__Task brief__:
Write out again the lines from the line with "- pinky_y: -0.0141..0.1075" up to and including the line with "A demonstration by", exactly as they stand below, and skip any picture.

__Data for review__:
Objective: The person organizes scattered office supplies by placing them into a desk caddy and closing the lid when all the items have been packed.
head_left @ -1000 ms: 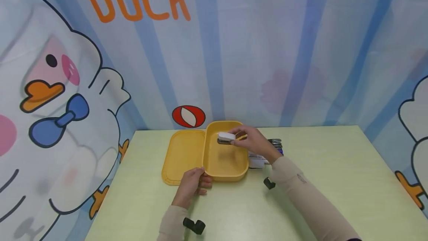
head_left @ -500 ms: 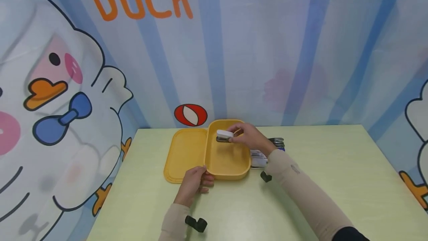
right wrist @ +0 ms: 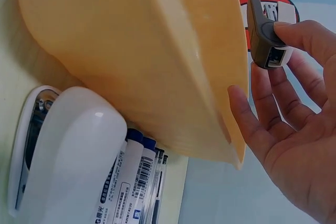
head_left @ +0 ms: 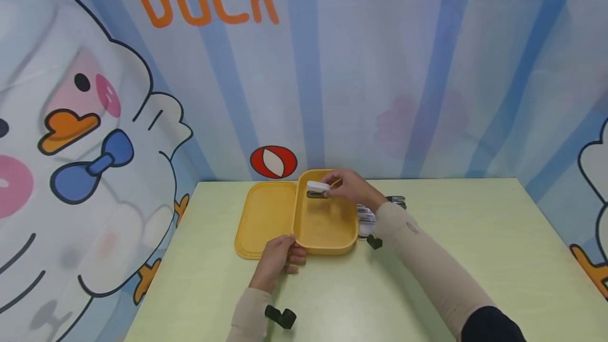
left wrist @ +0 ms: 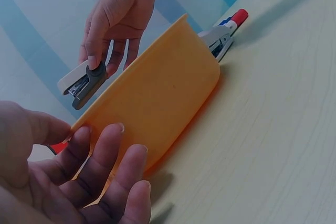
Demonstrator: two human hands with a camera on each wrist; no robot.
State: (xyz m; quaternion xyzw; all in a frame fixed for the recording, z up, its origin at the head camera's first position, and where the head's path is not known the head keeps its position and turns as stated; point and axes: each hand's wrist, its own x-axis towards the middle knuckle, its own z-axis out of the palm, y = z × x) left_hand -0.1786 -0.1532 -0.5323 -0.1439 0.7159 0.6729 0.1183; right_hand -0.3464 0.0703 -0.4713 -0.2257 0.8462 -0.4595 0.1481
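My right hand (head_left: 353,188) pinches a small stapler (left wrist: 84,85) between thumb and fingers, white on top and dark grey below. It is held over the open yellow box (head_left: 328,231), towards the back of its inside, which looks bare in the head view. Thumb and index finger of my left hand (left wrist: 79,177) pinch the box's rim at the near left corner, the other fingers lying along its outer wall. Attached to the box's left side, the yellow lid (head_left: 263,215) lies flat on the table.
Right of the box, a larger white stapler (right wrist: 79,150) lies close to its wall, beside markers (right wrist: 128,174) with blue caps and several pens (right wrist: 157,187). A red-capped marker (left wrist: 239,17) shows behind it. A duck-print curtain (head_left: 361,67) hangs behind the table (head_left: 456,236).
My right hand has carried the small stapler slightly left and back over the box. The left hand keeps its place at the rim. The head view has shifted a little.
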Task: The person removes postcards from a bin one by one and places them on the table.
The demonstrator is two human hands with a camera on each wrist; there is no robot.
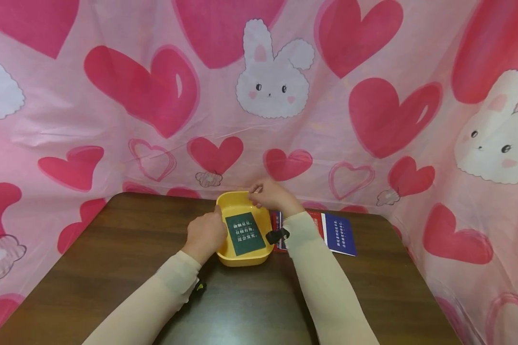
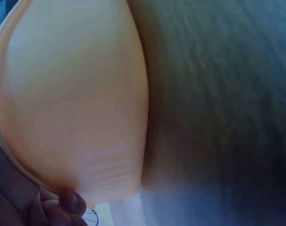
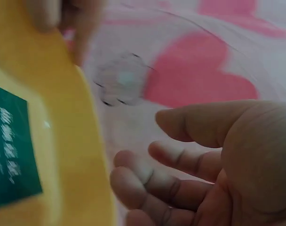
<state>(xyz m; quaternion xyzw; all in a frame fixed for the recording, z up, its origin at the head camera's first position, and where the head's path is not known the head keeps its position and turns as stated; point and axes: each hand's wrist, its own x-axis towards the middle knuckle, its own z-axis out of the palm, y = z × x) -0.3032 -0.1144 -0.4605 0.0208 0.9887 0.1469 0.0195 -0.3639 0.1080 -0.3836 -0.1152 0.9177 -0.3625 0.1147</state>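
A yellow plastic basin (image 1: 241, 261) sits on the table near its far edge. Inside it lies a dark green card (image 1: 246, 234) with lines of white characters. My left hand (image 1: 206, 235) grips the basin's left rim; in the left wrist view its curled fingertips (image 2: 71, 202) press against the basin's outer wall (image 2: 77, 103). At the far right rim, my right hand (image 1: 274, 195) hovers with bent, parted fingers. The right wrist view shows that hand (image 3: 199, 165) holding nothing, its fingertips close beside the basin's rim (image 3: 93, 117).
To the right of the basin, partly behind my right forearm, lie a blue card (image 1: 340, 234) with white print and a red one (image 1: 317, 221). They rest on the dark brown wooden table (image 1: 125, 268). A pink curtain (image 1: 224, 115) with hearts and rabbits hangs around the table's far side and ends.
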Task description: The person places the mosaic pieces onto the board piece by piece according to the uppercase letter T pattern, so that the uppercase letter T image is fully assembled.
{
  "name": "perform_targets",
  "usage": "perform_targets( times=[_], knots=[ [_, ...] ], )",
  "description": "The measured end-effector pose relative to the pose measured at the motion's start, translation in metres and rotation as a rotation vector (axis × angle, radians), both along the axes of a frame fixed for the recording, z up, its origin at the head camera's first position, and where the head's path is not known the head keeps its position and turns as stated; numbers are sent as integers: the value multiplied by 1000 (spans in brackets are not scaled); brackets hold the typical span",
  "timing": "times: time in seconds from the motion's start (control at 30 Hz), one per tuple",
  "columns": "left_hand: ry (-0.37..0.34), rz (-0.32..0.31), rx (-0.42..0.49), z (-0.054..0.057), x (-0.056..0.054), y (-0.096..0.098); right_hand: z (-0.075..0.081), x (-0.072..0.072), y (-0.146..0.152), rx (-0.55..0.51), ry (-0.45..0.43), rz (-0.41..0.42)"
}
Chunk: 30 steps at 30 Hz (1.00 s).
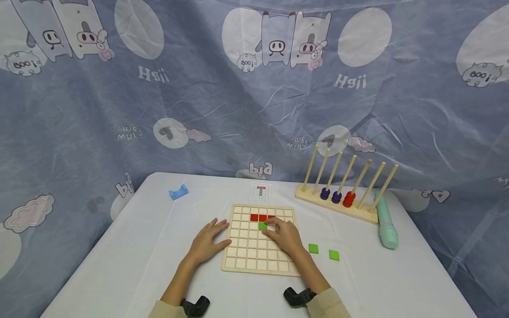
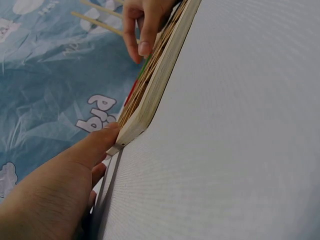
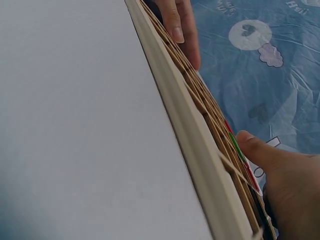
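Observation:
A wooden grid board (image 1: 240, 263) lies on the white table. Three red tiles (image 1: 263, 218) fill neighbouring cells in one row, and a green tile (image 1: 262, 225) lies flat in the cell below the middle one. Over that green tile is my right hand (image 1: 287, 236), its thumb and index fingertips apart at the tile's right side. My left hand (image 1: 207, 243) rests on the table at the board's left edge, thumb and fingers spread against the frame. The left wrist view shows the left thumb (image 2: 102, 142) at the board's corner.
Two loose green tiles (image 1: 313, 248) lie right of the board. Behind it is a card (image 1: 260, 191) with a red and green T pattern. A wooden peg stand (image 1: 338, 205) with purple and red beads, a mint-green cylinder (image 1: 386, 225) and a blue curved piece (image 1: 178, 192) stand farther back.

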<state>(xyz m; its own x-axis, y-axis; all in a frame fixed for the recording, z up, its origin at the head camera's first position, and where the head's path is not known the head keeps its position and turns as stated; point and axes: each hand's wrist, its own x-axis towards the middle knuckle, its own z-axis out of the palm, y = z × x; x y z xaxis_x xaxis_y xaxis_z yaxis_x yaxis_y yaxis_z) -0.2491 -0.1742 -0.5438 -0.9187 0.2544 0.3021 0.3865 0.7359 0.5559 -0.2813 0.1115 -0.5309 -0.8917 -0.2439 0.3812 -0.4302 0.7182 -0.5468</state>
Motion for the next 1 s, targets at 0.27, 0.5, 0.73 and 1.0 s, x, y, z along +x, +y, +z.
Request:
perform_targets(
  times=[0.27,0.5,0.73,1.0],
  knots=[
    [27,-3,-11,0,-1,1,2,15,31,-19,28,-11],
    [-9,4,-17,0,-1,-1,1,34,71,7,93,-42],
    [-19,2,-13,2,0,0,-3,52,111,27,115,-76],
    [-26,12,2,2,0,1,-4,64,133,40,153,-89]
  ],
)
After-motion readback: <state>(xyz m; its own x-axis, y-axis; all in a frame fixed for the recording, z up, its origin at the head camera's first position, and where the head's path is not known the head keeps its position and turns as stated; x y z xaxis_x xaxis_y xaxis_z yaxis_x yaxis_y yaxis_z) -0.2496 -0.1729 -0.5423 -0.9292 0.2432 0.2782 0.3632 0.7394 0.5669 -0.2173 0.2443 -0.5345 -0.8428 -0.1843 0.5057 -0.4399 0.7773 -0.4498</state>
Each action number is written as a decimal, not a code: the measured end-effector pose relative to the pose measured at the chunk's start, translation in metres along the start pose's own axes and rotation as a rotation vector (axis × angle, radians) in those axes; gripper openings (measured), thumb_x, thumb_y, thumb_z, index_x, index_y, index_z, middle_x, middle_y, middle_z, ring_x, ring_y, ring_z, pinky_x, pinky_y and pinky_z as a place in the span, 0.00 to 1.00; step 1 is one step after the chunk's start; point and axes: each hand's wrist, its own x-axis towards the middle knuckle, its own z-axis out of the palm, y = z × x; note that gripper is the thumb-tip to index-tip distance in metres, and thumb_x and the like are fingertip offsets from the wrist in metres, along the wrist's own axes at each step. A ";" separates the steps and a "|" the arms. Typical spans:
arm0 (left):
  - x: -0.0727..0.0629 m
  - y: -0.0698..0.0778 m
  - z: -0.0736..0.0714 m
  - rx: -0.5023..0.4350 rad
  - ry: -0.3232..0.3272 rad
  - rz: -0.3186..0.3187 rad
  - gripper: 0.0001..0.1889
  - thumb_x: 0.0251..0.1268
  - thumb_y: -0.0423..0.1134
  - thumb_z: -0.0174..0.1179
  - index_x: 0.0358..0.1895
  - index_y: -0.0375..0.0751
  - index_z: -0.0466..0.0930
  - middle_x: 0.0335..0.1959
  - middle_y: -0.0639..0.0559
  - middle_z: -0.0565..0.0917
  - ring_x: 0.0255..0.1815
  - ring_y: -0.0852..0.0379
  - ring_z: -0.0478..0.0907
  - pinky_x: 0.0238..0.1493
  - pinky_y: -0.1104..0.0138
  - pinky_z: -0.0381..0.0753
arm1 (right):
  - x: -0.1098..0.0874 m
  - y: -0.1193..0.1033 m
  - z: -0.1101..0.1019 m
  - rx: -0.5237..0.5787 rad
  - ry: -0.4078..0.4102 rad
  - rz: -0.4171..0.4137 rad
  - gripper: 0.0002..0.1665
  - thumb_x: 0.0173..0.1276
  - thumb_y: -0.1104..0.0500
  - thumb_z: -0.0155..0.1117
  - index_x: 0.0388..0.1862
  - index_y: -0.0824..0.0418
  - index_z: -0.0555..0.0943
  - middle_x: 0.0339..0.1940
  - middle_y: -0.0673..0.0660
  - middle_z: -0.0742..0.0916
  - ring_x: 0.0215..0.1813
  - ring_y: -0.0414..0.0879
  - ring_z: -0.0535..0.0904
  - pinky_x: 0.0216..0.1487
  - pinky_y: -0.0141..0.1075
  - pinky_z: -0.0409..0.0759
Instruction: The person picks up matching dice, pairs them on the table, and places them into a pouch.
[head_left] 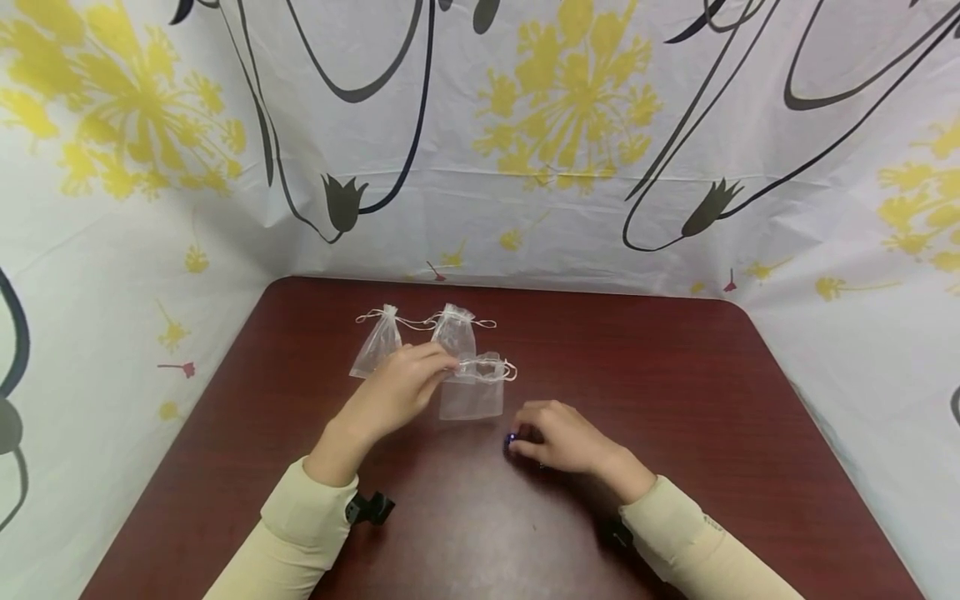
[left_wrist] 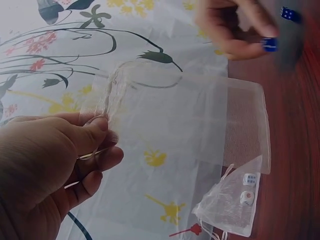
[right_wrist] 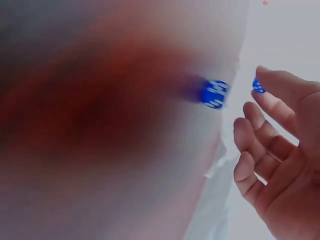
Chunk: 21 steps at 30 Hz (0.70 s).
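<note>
In the head view my left hand (head_left: 405,379) reaches over the table's middle. Its thumb and fingers pinch the gathered top of a sheer white drawstring bag (head_left: 472,402), and the bag's body (left_wrist: 200,120) hangs flat and spread in the left wrist view. My right hand (head_left: 558,437), to the right of the bag and low over the table, pinches a blue die (left_wrist: 269,44) with white pips between thumb and index finger. A second blue die (right_wrist: 215,94) lies on the table close to the right fingertips; the left wrist view shows it beyond them.
Behind the left hand lie two more sheer drawstring bags, one on the left (head_left: 378,346) and one near the middle (head_left: 455,332). White dice (left_wrist: 246,197) show inside a bag in the left wrist view. A flower-patterned sheet (head_left: 450,225) hangs around the dark red table (head_left: 637,358).
</note>
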 end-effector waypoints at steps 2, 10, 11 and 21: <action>0.000 0.000 0.000 0.004 -0.009 0.000 0.07 0.64 0.27 0.68 0.43 0.38 0.88 0.38 0.51 0.86 0.39 0.54 0.84 0.45 0.62 0.84 | 0.003 -0.002 -0.010 0.038 0.061 -0.020 0.06 0.65 0.56 0.75 0.36 0.51 0.84 0.32 0.41 0.82 0.31 0.35 0.77 0.34 0.34 0.79; 0.000 0.001 0.003 0.029 -0.044 -0.024 0.08 0.64 0.27 0.67 0.45 0.39 0.88 0.39 0.52 0.86 0.41 0.53 0.84 0.47 0.61 0.83 | 0.021 -0.016 -0.058 0.218 0.313 -0.140 0.08 0.62 0.64 0.75 0.38 0.58 0.84 0.24 0.43 0.79 0.23 0.34 0.72 0.20 0.29 0.73; 0.001 0.002 0.003 0.037 -0.050 -0.021 0.08 0.65 0.28 0.67 0.45 0.40 0.88 0.39 0.53 0.86 0.41 0.53 0.84 0.47 0.61 0.82 | 0.024 -0.019 -0.063 0.219 0.336 -0.150 0.08 0.62 0.64 0.75 0.38 0.58 0.84 0.24 0.43 0.78 0.22 0.34 0.71 0.20 0.28 0.72; 0.007 0.010 0.009 -0.004 -0.041 0.054 0.08 0.65 0.26 0.66 0.44 0.39 0.88 0.38 0.52 0.86 0.41 0.55 0.84 0.49 0.62 0.82 | 0.048 -0.039 -0.077 0.205 0.363 -0.173 0.07 0.63 0.64 0.75 0.38 0.58 0.84 0.20 0.44 0.75 0.19 0.33 0.67 0.19 0.27 0.67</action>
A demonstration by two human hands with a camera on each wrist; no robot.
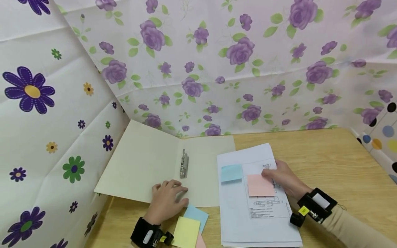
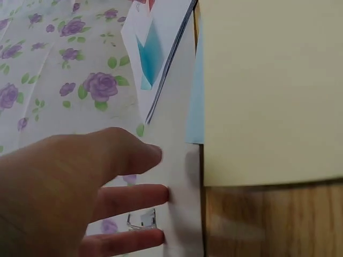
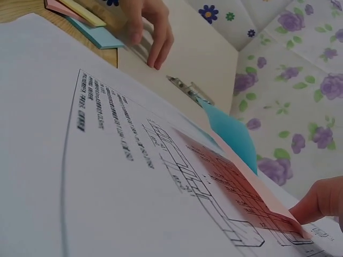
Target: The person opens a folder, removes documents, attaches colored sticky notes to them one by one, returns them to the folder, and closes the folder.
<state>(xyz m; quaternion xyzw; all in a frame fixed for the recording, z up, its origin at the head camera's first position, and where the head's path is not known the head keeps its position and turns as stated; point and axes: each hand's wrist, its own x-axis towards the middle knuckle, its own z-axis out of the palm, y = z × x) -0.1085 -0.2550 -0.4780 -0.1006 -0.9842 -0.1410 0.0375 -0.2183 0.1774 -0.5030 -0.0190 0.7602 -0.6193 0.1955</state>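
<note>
A stack of white paper (image 1: 234, 213), its top sheet printed with a technical drawing, overlaps the right side of an open cream folder (image 1: 142, 162). A blue sticky note (image 1: 231, 173) and a pink sticky note (image 1: 261, 185) are on the top sheet, the blue one curling up in the right wrist view. My right hand (image 1: 286, 179) grips the stack at its right edge, the thumb (image 3: 319, 201) on top by the pink note and the other fingers mostly hidden. Over the folder's lower edge, my left hand (image 1: 167, 201) lies with relaxed, spread fingers, holding nothing.
A metal clip (image 1: 184, 164) is fixed near the folder's spine. Yellow (image 1: 186, 231), blue (image 1: 198, 215) and pink (image 1: 200, 242) sticky pads lie overlapping by my left wrist. Flowered cloth (image 1: 192, 69) hangs behind the wooden table (image 1: 335, 155) and along its left side.
</note>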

__Response to the exercise__:
  - pinky_y: -0.0141..0.1075
  - pinky_z: -0.0409..0.0759
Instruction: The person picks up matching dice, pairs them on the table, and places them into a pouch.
[head_left] 
[left_wrist] 
[right_wrist] 
Chunk: 21 steps at 30 Hz (0.70 s).
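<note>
In the head view my left hand (head_left: 405,379) reaches over the table's middle. Its thumb and fingers pinch the gathered top of a sheer white drawstring bag (head_left: 472,402), and the bag's body (left_wrist: 200,120) hangs flat and spread in the left wrist view. My right hand (head_left: 558,437), to the right of the bag and low over the table, pinches a blue die (left_wrist: 269,44) with white pips between thumb and index finger. A second blue die (right_wrist: 215,94) lies on the table close to the right fingertips; the left wrist view shows it beyond them.
Behind the left hand lie two more sheer drawstring bags, one on the left (head_left: 378,346) and one near the middle (head_left: 455,332). White dice (left_wrist: 246,197) show inside a bag in the left wrist view. A flower-patterned sheet (head_left: 450,225) hangs around the dark red table (head_left: 637,358).
</note>
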 end-effector waypoints at steps 2, 10, 11 and 21: <action>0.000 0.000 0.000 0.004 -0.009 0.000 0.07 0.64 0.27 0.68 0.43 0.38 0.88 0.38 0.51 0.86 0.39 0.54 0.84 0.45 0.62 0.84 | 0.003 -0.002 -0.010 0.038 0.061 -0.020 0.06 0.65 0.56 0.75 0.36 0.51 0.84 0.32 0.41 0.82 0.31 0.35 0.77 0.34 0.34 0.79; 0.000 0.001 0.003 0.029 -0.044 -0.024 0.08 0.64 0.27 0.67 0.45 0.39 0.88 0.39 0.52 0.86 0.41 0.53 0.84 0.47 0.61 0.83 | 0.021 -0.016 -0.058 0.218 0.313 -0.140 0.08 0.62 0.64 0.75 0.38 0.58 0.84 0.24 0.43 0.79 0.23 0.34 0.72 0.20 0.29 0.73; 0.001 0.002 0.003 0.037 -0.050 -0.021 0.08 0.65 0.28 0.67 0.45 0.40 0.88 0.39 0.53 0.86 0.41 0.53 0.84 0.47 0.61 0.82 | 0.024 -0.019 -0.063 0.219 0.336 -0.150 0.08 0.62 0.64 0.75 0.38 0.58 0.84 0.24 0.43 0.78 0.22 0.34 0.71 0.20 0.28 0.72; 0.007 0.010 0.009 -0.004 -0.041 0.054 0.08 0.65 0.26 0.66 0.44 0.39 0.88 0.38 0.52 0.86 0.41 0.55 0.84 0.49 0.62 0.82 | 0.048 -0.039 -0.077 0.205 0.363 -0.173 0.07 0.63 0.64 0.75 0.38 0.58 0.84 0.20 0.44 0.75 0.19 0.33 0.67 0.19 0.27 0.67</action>
A demonstration by two human hands with a camera on each wrist; no robot.

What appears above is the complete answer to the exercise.